$24.6 million Bronzeville redevelopment to receive Milwaukee cleanup loan

The city of Milwaukee’s support for a Bronzeville redevelopment with affordable apartments and a creative business hub will also include a $700,000 site cleanup loan.

That $24.6 million project is among several pending along West North Avenue in the Bronzeville neighborhood north of downtown, where city officials are encouraging new investments. This project would be built on city land, with a budget that includes money from the city’s Housing Trust Fund and the cleanup loan that was unanimously approved Thursday by Milwaukee’s Redevelopment Authority.

Led by FIT Investment Group of Milwaukee, the project has 60 apartments, 48 of which would be reserved for low-income residents. A Creative Arts and Technology Hub would fill 21,400 square feet on the ground floor, with shared facilities for entrepreneurs in music, film or digital arts, for example.

That “creative incubator” would offer facilities at monthly rents in the hundreds of dollars, said Michael Adetoro, leader of FIT Investment Group LLC. That programming, he said, would help the development’s ground floor remain active and avoid creating a vacant commercial space in the Bronzeville area, he said.

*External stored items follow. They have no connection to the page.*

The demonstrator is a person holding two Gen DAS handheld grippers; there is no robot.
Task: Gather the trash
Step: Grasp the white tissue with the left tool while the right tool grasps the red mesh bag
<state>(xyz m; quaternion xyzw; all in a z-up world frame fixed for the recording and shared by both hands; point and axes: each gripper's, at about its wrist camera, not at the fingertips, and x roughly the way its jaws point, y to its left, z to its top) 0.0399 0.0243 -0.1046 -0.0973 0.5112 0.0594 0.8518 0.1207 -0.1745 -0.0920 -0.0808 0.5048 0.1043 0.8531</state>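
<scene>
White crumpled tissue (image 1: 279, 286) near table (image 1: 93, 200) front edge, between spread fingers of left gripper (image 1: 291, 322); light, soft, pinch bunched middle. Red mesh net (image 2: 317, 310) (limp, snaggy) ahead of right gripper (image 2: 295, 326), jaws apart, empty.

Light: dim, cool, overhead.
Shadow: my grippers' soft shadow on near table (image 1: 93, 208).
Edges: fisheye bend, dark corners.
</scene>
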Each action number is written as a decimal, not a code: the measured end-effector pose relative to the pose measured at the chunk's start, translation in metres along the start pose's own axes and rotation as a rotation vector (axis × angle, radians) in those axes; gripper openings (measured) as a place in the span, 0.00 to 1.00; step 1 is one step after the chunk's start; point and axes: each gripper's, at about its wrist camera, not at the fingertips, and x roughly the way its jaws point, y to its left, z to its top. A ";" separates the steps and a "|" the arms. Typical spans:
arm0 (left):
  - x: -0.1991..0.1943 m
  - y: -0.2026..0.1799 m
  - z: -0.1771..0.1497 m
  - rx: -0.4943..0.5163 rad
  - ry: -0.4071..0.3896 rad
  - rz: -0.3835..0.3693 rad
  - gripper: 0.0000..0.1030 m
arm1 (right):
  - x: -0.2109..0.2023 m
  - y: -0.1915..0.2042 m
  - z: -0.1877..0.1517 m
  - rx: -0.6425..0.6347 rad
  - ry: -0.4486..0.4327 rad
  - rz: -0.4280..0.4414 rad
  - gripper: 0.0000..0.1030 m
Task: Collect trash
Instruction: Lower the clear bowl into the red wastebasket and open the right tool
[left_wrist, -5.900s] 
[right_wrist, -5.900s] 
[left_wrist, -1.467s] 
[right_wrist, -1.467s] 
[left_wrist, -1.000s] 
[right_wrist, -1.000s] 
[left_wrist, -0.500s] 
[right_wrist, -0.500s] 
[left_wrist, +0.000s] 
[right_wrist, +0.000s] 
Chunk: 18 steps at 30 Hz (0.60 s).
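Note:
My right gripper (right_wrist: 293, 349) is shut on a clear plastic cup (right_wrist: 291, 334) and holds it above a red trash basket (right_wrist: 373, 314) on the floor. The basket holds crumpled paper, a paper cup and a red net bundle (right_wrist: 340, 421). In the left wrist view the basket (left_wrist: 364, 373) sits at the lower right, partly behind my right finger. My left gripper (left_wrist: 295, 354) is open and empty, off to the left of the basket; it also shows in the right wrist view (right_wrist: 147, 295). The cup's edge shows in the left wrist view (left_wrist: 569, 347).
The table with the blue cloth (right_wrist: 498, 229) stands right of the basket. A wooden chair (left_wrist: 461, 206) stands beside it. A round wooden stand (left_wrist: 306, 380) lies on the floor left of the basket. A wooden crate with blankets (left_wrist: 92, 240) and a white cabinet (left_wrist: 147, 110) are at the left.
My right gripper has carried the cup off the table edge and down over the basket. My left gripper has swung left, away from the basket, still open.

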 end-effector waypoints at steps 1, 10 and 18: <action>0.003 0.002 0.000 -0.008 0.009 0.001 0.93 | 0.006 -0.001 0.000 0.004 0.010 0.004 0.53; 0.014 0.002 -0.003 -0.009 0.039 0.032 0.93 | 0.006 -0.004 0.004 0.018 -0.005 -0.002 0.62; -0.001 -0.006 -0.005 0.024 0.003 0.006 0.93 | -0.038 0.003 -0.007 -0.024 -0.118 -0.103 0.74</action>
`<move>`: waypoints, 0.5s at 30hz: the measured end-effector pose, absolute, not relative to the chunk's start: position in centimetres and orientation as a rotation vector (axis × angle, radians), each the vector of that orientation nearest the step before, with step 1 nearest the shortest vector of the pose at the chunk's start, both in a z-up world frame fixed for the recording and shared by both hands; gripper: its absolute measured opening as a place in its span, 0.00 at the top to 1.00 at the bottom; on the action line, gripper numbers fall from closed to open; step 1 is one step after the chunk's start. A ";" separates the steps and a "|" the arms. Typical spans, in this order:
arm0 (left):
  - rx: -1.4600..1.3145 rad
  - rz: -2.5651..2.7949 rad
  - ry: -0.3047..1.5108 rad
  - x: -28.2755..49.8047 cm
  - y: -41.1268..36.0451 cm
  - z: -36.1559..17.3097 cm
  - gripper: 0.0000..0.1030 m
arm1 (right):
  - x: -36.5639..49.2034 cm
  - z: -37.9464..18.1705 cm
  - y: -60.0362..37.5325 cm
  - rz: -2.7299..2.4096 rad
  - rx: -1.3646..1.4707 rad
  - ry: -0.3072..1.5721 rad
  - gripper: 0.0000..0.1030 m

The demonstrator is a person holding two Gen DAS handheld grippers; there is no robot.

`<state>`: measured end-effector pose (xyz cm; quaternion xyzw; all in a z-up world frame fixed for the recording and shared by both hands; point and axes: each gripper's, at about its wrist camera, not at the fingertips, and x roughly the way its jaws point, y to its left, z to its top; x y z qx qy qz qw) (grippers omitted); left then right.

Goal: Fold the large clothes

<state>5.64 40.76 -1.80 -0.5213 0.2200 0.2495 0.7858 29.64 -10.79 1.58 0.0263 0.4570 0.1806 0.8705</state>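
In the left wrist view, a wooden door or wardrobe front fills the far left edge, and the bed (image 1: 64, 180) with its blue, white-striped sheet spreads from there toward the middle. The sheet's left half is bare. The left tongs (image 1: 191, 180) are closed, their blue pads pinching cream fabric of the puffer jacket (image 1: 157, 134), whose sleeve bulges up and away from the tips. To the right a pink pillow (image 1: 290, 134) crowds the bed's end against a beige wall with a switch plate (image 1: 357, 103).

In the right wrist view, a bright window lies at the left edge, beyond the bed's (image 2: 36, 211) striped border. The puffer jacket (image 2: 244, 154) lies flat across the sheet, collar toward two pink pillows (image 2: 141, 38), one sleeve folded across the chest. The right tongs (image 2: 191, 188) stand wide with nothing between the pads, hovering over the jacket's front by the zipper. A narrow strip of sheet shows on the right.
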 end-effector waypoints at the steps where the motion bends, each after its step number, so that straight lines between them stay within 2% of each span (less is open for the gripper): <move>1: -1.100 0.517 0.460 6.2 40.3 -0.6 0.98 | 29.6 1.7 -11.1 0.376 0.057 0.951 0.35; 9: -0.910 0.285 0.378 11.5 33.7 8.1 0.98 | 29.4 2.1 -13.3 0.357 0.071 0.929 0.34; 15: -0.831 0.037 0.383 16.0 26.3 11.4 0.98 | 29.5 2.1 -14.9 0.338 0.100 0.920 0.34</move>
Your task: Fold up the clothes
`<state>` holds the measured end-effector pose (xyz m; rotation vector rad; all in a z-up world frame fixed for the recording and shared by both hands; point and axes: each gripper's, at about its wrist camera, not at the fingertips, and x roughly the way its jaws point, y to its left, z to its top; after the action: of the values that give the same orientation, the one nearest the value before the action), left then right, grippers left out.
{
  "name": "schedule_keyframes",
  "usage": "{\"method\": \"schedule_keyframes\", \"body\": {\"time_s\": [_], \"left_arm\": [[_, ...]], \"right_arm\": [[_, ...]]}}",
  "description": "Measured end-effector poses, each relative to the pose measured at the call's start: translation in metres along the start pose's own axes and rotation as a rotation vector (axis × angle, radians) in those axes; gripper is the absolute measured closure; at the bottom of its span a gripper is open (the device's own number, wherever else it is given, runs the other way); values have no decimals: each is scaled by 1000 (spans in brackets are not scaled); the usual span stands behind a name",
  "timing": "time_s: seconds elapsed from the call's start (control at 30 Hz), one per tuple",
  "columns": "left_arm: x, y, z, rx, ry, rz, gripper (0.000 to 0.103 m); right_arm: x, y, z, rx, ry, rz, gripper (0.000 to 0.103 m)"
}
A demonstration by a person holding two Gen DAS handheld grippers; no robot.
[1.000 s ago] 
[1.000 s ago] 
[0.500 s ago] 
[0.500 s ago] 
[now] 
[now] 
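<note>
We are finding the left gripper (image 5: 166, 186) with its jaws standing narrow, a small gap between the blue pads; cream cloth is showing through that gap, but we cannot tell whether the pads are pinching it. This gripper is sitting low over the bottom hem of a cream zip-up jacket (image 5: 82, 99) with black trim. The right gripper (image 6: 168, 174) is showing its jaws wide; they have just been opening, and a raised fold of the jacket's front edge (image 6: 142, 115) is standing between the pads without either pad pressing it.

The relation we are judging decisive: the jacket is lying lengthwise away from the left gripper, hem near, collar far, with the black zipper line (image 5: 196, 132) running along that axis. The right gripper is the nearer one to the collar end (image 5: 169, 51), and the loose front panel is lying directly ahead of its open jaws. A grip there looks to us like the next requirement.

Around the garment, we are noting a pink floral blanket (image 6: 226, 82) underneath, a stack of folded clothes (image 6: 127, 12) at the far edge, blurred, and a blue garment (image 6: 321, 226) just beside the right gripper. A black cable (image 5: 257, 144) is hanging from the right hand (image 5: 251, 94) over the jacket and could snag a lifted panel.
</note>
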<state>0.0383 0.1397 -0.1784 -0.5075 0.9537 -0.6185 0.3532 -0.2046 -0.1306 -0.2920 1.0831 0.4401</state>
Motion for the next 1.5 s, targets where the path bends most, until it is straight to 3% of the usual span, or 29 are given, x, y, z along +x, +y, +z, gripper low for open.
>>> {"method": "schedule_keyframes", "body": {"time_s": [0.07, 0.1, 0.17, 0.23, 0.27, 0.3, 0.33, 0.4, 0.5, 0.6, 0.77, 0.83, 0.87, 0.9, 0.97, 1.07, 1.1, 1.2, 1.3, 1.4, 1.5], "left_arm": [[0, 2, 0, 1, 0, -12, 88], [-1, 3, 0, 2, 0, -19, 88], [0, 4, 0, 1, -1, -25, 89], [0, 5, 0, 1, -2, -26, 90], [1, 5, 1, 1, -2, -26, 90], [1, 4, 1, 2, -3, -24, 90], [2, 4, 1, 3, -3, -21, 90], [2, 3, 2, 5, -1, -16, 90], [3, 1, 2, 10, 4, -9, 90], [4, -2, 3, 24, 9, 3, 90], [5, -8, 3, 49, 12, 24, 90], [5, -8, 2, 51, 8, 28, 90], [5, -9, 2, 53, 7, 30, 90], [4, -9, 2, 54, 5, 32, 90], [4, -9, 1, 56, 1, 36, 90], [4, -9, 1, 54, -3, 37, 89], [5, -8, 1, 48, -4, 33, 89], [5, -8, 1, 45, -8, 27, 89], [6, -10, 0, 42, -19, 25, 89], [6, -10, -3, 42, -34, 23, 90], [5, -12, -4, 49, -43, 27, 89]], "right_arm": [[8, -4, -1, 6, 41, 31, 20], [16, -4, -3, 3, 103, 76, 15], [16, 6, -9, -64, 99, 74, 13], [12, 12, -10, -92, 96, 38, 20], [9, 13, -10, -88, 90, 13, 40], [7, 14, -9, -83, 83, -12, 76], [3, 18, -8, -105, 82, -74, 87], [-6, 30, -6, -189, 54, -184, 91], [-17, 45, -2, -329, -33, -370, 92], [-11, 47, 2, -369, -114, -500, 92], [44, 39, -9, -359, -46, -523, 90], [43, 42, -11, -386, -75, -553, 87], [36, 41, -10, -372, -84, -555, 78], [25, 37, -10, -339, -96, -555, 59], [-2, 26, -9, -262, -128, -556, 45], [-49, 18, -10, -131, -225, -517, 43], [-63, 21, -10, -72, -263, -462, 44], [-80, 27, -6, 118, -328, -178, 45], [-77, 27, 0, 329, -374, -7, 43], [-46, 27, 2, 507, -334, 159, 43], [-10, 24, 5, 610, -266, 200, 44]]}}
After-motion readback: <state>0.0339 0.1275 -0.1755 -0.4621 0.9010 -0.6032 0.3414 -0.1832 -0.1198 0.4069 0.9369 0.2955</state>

“This is really a community of folks who really want to be together because they are kind of in the same industry, there are opportunities within film and music production, music education,” Adetoro said.

Adetoro is consulting with 2112 Chicago, a firm that operates a similar facility with more than 100 members. In Chicago, the 2112 facility offers memberships between $70 and $450 a month that include office and event spaces, conference rooms, discounted use of studio spaces for film, video, music, photography and special events.

The project plan in Bronzeville also includes some market-rate, live-work apartments that have commercial spaces facing North Avenue. Adetoro equated those to historic two-story buildings with a storefront on the sidewalk and a home for the business owner on the second floor.

“It’s kind of the same idea on a smaller scope, where you have a tenant who primarily lives upstairs, maybe in the back, and the front portion of it is basically just a box where they can operate their business,” he said. “If you have housing and retail, you know it’s not going to be vacant because the housing is there. It’s affordable, it’s flexible, so the residents can provide their services.”

FIT Investment is working to close on the project financing in April, which would mean completion and opening of the buildings by September 2025. The financing package will include low-income housing tax credits.

The new buildings are planned for city-owned properties between Sixth and Seventh streets on North Avenue. There is contamination on the property that must be dealt with in order for the project to advance. That cleanup of the 1.12 acre site could include excavation and removal of contaminated soil and capping remaining contamination with buildings, parking lots or clean soil.

The city would provide a cleanup loan of up to $700,000 to the project with a 19-year term and 3.5% interest rate. That money comes from a Milwaukee revolving loan fund that since 2002 has secured $13.2 million in federal Environmental Protection Agency awards and has helped finance the cleanup of 280 acres.